PG -Nous finalisons effectivement la préparation d'une seconde levée de fonds qui devrait se situer entre 80 et 100 millions d'euros. D'ici là, nous pensons également réaliser de nouveaux investissements avec le fonds actuel et probablement de nouvelles “sorties” .

JB -Les porteurs de projets se sont-ils professionnalisés ?

PG -Oui, avant l'éclatement de la bulle, beaucoup d'entrepreneurs étaient opportunistes mais aujourd'hui, nous rencontrons surtout des professionnels aguerris d'une quarantaine d'années, qui ont approfondi leur compétences dans l'industrie ou la recherche et même des entrepreneurs récidivistes comme Marc Rougier (GooJet) ou jean-baptiste-rudelle (Criteo) qui ont déjà développé avec succès une première entreprise..

JB -Le financement de l'innovation vous semble t-il également satisfaisant ?

PG -Beaucoup d'aménagements ont été faits avec par exemple le statut de la jeune entreprise innovante, le soutien d'organismes comme Oseo Anvar ou le dispositif de crédit impôt recherche. La création d'entreprise s'est donc grandement améliorée même je regrette que les jeunes entreprises aient encore autant de difficultés à vendre leurs solutions aux grands comptes français. Je ne sais pas si c'est le small business act qui en est la cause ou simplement un esprit plus entrepreneurial mais cette relation entre l'administration ou les grandes entreprises américaines et les PME innovantes est nettement plus efficace aux Etats-Unis, ce qui permet à leurs jeunes pousses de très rapidement croître sur le marché national.

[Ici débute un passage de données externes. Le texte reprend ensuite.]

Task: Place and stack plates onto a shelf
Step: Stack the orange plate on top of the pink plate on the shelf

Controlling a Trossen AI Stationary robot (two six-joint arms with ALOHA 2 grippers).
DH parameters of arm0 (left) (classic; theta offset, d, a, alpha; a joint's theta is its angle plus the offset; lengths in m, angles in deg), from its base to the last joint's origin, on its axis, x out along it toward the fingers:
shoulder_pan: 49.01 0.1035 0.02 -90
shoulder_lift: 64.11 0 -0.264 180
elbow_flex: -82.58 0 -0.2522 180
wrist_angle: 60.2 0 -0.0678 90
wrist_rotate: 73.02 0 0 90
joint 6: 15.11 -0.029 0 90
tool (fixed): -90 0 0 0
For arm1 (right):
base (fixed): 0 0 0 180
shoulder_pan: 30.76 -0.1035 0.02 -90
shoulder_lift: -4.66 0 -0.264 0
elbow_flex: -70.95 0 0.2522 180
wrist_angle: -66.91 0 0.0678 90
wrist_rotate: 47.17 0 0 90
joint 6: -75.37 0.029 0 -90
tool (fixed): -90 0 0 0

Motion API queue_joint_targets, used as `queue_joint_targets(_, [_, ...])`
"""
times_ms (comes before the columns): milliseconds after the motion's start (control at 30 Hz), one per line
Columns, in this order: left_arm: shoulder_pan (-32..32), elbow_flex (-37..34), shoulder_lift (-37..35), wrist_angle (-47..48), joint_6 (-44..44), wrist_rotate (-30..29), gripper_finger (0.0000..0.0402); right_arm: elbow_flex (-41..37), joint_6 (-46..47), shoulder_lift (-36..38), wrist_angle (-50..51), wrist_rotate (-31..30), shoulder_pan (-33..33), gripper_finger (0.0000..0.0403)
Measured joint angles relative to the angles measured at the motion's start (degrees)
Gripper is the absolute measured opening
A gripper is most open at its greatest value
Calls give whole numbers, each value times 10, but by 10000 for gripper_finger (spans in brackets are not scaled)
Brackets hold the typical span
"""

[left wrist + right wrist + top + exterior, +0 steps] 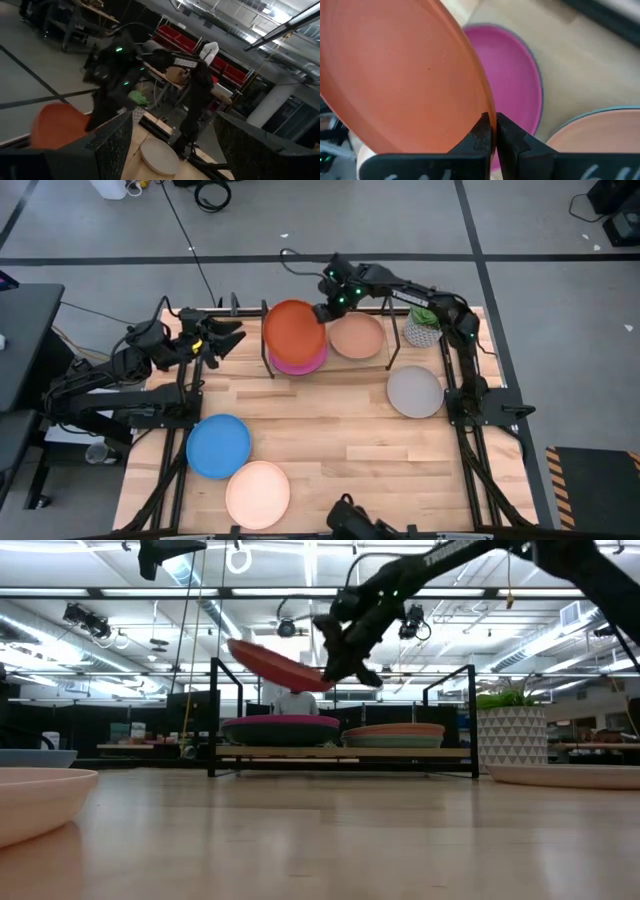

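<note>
My right gripper (325, 311) reaches over the shelf (340, 752) at the table's far edge and is shut on the orange plate (294, 328), which hangs tilted above the magenta plate (512, 80) on the shelf's left stack (281, 728). The tan plate (357, 336) tops the shelf's right stack. On the table lie the grey plate (414, 391), the bright blue plate (218, 445) and the cream plate (257, 494). My left gripper (228, 338) is open, raised at the table's left far side, touching nothing. My right gripper pinches the orange plate's rim (487, 116) on its right side between the two fingers, coming level from the table's right. The plate is lifted clear and tilted, its held edge lower (318, 680), its free edge higher (240, 646), above the magenta plate.
A potted plant in a white patterned pot (423, 327) stands at the shelf's right end. The shelf's black uprights (212, 715) rise at both ends. Bare wood (330, 430) lies in the table's middle between the loose plates.
</note>
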Motion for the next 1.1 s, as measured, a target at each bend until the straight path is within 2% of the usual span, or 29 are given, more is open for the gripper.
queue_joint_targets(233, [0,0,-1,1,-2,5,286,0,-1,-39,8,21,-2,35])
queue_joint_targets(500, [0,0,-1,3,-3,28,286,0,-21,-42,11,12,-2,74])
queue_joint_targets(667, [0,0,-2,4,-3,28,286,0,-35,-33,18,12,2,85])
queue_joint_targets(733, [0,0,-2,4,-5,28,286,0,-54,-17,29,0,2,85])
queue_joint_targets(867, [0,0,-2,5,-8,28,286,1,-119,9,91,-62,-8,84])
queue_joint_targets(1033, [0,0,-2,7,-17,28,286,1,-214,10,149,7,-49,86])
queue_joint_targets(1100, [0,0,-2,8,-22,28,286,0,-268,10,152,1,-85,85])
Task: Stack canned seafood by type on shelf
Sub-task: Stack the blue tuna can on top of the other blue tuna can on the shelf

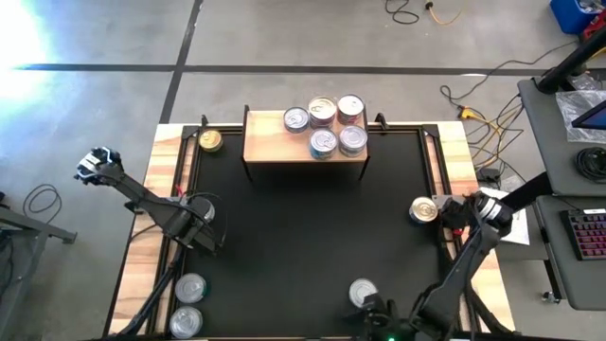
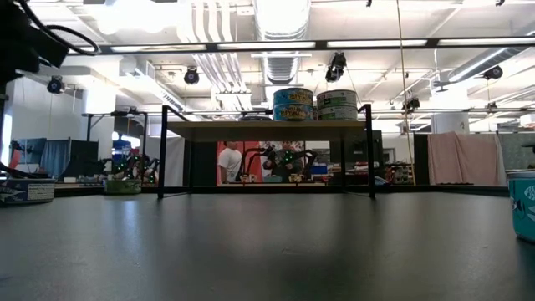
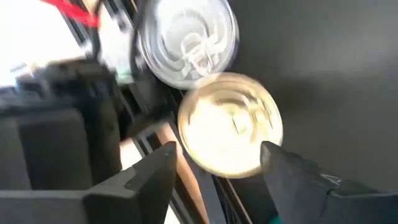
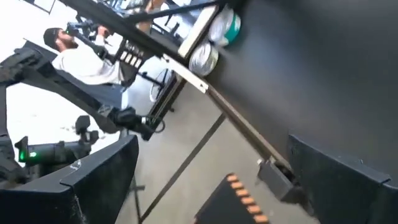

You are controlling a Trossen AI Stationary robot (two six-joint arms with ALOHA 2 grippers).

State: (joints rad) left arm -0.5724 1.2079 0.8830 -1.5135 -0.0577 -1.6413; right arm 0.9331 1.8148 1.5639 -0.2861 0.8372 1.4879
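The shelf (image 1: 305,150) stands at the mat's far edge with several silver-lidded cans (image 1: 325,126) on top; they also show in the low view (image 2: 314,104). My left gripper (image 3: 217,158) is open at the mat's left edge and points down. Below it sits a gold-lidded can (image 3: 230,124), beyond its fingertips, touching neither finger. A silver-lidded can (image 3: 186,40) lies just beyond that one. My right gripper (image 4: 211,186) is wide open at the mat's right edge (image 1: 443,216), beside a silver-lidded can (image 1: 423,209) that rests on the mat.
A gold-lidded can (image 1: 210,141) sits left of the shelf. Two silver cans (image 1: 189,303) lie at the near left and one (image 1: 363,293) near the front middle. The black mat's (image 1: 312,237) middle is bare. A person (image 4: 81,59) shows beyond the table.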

JB -Que manque t-il à la France pour avoir enfin un champion du logiciel ?

PG - La France est parfaitement capable de créer des champions et le fait régulièrement mais, victimes de leurs succès, ces champions sont acquis par de grands acteurs internationaux avant d'avoir atteint une taille importante. C'est un peu comme dans le football, la France génère de très bons joueurs mais ils sont achetés par des clubs étrangers.

La question est donc de garder nos bons joueurs. Pour cela, il faudrait que le gouvernement considère comme une priorité majeure le développement du numérique et de l'économie de l'immatériel et que nos jeunes pousses puissent s'appuyer sur un marché domestique fort et ainsi rapidement partir à la conquête de marchés extérieurs.

Nous avons réussi à créer des champions dans les services informatiques avec d'excellentes sociétés comme , ou . Les technologies logicielles se diffusent dans tous les secteurs de l économie et les nouveaux modèles business, comme le SaaS, permettent à de nouvelles sociétés de bousculer les positions acquises, c'est le moment pour la France et pour l'Europe de se jeter sérieusement dans la bataille.

JB -Philippe GIRE, je vous remercie.